I'm trying to coerce Tensorflow on OS/X to read from HDFS. The documentation
https://www.tensorflow.org/deploy/hadoop
does not clearly specify whether this is possible, and the code refers only to "posix" operating systems. The error I'm seeing when trying to use the HDFS is the following:
UnimplementedError (see above for traceback): File system scheme hdfs not implemented [[Node: ReaderReadV2 = ReaderReadV2[_device="/job:localhost/replica:0/task:0/cpu:0"](TFRecordReaderV2, input_producer)]]
Here's what I've done up to this point:
- brew installed Hadoop 2.7.2
- separately compiled Hadoop 2.7.2 for the native libraries. Hadoop is installed on /usr/local/Cellar/hadoop/2.7.2/libexec on my system, and the native libraries (libhdfs.dylib) are in ~/Source/hadoop/hadoop-hdfs-project/hadoop-hdfs/target/hadoop-hdfs-2.7.2/lib/native.

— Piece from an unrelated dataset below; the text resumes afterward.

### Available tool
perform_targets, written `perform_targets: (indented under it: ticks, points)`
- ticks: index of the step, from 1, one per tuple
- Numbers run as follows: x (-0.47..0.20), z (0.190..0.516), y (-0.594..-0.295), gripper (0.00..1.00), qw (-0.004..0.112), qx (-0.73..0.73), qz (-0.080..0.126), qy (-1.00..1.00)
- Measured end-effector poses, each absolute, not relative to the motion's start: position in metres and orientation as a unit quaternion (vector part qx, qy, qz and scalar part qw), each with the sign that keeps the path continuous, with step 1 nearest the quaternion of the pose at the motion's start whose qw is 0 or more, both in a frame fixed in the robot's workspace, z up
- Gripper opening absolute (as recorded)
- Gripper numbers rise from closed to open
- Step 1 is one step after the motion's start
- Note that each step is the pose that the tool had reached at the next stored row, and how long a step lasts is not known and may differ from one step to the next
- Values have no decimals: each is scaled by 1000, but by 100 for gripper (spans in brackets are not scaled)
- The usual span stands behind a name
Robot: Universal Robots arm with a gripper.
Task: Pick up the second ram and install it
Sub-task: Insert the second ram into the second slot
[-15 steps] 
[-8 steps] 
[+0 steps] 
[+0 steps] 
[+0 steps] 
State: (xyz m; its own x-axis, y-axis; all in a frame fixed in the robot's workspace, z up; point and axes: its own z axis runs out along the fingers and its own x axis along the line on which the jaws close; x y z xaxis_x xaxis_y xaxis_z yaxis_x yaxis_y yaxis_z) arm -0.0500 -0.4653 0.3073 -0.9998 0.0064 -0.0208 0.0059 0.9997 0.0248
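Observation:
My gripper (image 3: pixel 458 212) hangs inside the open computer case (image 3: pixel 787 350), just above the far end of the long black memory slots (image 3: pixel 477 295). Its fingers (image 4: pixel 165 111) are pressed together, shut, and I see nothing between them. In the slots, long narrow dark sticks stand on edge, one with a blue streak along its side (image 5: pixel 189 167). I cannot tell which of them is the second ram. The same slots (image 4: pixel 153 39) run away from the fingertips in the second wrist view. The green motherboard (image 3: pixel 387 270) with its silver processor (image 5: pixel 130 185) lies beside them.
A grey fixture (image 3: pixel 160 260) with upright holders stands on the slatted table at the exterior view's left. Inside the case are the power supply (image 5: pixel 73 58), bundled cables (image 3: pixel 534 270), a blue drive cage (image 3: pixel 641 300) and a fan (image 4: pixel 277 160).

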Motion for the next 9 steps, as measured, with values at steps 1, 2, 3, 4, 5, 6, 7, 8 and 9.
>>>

- Edited the code at https://github.com/tensorflow/tensorflow/blob/v1.0.0/tensorflow/core/platform/hadoop/hadoop_file_system.cc#L113-L119 to read from libhdfs.dylib rather than libhdfs.so, recompiled, and reinstalled Tensorflow. (I have to admit this is pretty boneheaded, and I have no idea if it's all that's required to make this code work on Mac.)
Here is the code to reproduce.
test.sh:
set -x
export JAVA_HOME=$($(dirname $(which java | xargs readlink))/java_home)
export HADOOP_HOME=/usr/local/Cellar/hadoop/2.7.2/libexec
. $HADOOP_HOME/libexec/hadoop-config.sh
export HADOOP_HDFS_HOME=$(echo ~/Source/hadoop/hadoop-hdfs-project/hadoop-hdfs/target/hadoop-hdfs-2.7.2)
export CLASSPATH=$($HADOOP_HDFS_HOME/bin/hdfs classpath --glob)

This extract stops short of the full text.